Vendors and analysts often talk about the need to make business intelligence (BI) process centric. Despite this ongoing discussion, there is no clear definition of process-centric BI and little has been written about its benefits compared with a data-centric approach. This situation gives me the opportunity to hopefully clarify matters by offering my perspective on this topic.

When designing and deploying IT applications, operational business transaction application developers have a different mindset from BI developers. Business transaction developers define applications in terms of the business processes they manage, whereas BI developers view applications in terms of the data they handle and maintain. To understand why these different viewpoints exist and how they affect process-centric BI application development, we need to explore four types of IT applications and processing that support business operations – operational business transaction processing, collaborative processing, BI processing, and business planning. Master data management is a fifth type of application processing, but for simplicity we will ignore this type in this discussion.

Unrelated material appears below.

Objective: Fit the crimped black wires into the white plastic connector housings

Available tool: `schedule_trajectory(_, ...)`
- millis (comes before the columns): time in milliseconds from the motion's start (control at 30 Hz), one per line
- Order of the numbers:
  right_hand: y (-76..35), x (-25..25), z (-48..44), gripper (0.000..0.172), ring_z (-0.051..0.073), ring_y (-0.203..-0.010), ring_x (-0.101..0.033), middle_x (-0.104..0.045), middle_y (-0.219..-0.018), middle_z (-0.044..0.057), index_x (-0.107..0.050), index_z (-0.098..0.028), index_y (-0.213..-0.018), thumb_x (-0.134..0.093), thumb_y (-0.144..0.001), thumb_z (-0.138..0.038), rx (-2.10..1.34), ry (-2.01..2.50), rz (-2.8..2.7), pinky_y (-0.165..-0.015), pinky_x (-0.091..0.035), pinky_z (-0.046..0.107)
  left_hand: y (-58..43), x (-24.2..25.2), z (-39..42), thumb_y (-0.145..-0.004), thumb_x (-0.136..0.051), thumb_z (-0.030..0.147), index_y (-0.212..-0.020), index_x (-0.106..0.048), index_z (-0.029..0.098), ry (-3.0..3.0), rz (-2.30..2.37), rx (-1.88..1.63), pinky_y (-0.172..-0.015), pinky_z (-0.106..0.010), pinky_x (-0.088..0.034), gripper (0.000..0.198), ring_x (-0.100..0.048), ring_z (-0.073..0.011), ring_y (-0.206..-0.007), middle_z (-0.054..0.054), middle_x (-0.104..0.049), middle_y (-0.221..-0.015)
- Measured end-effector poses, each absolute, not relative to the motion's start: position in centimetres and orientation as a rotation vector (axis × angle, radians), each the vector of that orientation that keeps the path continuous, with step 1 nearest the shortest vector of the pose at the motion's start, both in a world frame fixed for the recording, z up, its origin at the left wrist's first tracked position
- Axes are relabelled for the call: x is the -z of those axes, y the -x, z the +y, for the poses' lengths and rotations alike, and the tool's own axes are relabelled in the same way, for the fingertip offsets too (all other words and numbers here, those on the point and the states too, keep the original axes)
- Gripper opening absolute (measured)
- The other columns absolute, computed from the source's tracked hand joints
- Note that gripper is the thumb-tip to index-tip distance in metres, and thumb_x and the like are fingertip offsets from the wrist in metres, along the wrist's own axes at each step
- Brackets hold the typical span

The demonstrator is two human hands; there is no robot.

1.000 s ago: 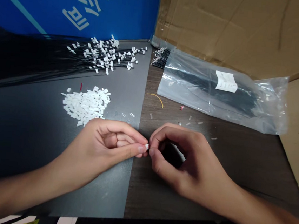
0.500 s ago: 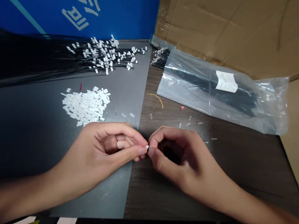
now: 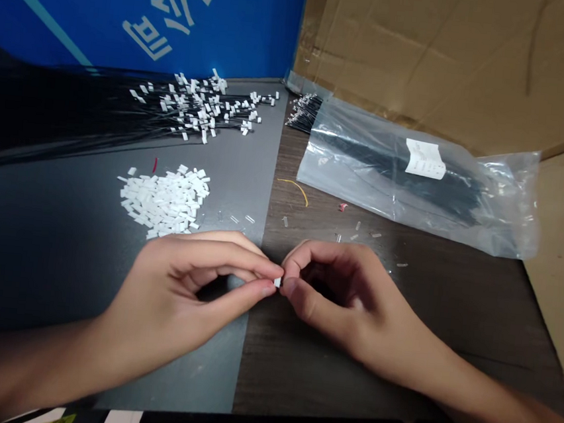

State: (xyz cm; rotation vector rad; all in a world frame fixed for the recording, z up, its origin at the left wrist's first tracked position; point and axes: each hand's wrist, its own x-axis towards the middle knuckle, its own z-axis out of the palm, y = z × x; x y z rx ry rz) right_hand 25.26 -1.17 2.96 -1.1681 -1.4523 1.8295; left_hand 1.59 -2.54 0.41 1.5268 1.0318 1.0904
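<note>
A small white plastic connector (image 3: 278, 282) sits between the fingertips of my left hand (image 3: 179, 288) and my right hand (image 3: 343, 304). Both thumbs and index fingers pinch in on it from either side, over the seam of the two work surfaces. Any wire at the connector is too thin to make out. Behind my left hand lies a heap of loose white connectors (image 3: 163, 200). Farther back, black wires with white connectors on them (image 3: 196, 110) fan across the dark grey mat (image 3: 58, 256).
A clear plastic bag of black wires (image 3: 414, 184) with a white label lies on the dark wooden desk (image 3: 296, 379). A thin yellow wire (image 3: 297, 190) and small scraps (image 3: 354, 232) lie near it. Cardboard (image 3: 451, 55) and a blue board (image 3: 132, 11) stand behind.
My left hand has rotated, with its fingers now straighter and longer across the connector. The connector shows more plainly between my fingertips. The whole view has shifted slightly.
</note>
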Motion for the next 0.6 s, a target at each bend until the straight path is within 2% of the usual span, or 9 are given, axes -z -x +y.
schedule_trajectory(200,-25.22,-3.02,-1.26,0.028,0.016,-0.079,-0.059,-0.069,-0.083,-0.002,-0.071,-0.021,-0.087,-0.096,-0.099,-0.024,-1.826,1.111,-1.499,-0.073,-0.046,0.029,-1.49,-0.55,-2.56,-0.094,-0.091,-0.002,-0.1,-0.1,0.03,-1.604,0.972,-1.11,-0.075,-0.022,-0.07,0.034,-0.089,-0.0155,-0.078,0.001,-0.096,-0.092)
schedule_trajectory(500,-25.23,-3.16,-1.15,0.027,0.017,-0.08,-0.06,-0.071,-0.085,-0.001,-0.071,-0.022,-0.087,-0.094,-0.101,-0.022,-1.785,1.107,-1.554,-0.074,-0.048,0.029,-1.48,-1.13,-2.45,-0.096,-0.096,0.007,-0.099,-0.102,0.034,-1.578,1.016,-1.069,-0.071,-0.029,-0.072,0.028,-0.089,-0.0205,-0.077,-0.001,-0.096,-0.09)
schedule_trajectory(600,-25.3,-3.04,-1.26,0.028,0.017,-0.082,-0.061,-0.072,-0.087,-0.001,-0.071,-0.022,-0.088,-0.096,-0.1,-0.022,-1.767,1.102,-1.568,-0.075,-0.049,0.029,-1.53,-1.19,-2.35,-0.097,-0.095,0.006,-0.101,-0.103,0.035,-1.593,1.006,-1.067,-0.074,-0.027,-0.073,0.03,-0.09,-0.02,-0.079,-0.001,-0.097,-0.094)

Understanding Business Transaction Processing

The main objective of business transaction applications is to support the day to day business operations of a company. When processing customer orders for computers, for example, these applications validate and enter orders, schedule the assembly and testing of the computers, handle the shipping of the orders, and bill clients. To support this order processing other applications track inventory levels, order parts, and so forth.
Business transaction processing handle the many interrelated business processes that work together to meet the operational needs and goals of the business. Each process consists of one or more activities that perform specific operational tasks that need to be carried out. The way these business processes and activities interact with each other can be described in business transaction workflows. These workflows may be documented on paper, in spreadsheets, or using workflow tools.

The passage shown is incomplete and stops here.